Molly is the one below, second from the left, beside an older version of me from when I was trying to dress like a respectable citizen, had short hair and no tattoos on my hands.

Aunty Ben (c) Kyle Cheldon Barret

Molly is an incredible theatre and set designer and the resident in house beauty-maker for Super Paua, (and for Malaprop, hence the group outing).  She’ll be a key collaborator for our forthcoming Pathways to Production Project.  Check out her Insta here and her website here for more example of her visually glorious creations.

We’re embarking on a couple of cool projects together this year, including one called Knapsack (more about that later) which is going to be design-led and devised, and explores packing bags and running away from home. It’s going to be an apocalyptic and fanciful and survivalist show-in-a-bag (literally) and we’re doing some development work with Branar in Galway this December for it. Can’t wait.

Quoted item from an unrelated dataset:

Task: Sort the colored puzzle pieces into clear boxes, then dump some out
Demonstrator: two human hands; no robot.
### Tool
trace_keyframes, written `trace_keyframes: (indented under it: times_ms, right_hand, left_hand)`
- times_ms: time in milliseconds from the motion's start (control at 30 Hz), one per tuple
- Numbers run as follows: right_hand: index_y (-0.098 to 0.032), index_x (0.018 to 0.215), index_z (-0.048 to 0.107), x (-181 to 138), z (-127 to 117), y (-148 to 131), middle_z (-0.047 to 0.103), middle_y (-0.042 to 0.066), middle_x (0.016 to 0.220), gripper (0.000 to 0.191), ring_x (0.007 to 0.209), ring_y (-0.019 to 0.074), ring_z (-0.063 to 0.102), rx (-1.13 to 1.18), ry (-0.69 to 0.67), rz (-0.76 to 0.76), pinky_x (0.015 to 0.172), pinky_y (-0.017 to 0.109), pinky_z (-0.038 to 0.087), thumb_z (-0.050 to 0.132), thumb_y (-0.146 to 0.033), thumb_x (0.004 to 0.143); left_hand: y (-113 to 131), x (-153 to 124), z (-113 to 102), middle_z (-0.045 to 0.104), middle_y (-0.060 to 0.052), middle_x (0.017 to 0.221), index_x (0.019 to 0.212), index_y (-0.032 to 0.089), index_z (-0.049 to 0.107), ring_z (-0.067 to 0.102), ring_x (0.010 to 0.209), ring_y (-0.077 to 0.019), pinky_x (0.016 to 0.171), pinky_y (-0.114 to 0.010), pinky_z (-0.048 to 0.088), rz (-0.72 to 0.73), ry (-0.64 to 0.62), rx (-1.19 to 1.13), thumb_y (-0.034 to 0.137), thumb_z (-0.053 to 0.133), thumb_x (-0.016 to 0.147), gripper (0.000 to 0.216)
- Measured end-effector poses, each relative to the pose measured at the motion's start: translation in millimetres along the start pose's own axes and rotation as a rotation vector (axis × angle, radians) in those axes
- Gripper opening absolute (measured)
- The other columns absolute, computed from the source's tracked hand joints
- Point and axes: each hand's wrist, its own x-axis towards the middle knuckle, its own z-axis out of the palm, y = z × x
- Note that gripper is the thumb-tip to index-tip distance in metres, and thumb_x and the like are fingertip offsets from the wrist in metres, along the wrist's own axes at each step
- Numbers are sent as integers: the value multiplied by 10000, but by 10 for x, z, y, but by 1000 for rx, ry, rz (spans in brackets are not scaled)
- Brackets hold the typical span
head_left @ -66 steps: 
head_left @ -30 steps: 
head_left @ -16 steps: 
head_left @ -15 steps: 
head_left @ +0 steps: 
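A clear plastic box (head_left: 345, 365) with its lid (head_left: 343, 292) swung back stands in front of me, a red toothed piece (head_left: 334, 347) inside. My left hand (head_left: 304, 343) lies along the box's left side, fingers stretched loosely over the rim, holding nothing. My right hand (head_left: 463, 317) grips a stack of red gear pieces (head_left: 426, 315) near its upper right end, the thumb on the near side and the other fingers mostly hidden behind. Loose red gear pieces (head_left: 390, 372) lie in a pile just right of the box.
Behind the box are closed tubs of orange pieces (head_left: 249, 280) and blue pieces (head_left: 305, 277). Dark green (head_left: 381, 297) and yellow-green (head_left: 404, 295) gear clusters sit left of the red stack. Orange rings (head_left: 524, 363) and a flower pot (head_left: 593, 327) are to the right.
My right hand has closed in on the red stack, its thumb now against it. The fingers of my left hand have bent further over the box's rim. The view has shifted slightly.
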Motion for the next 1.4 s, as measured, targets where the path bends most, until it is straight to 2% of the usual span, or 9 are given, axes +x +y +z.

BRING YOUR BUNKER ON YOUR BACK!

Anyway, as there’s very little point to the ‘My Friends Are Cooler Than Your Friends‘ blog format other than bigging up other creatives I know, I’ll leave it there, having passed on those tasty pictures and a whole bunch of links to Molly’s work.

Oh, and also a shout out to Elöise Stevenson, pictured below, who I have never met and do not know at all.  She absolutely stole the show during Serious Money.  Her performance comprised about 35% of what I liked about the play (Molly’s design get’s another 35% – the remaining percents are floating in space).

Slay, Cilla, slay.

(All Serious Money Photos are Keith Dixon photography)

S x

What I Just Saw – Cleite, Black Beauty, Nosferatu at Baboró

The third and final installment of my whirlwind of children’s theatre blogging is upon us!  And what a way to end the festival.  Unfortunately for Laika (who will absolutely never read this blog, so won’t care) I’m taking my Festival Award For Best In Baboró off Narrow, and giving it to the French sensation that is Bob Théâtre. Having seen their show before in a 2016 festival in Birmingham, I initially figured it would be uncouth of me to give my Best In Show to them. I wanted to be surprised, goddamit. But I wasn’t, because – as fabulous as the Branar’s and the Black Beauty’s and the Laika’s of the world are – Bob Théâtre’s Dracula story told with light-bulbs and a table cloth is second only to Squidboy as my favourite show of all time.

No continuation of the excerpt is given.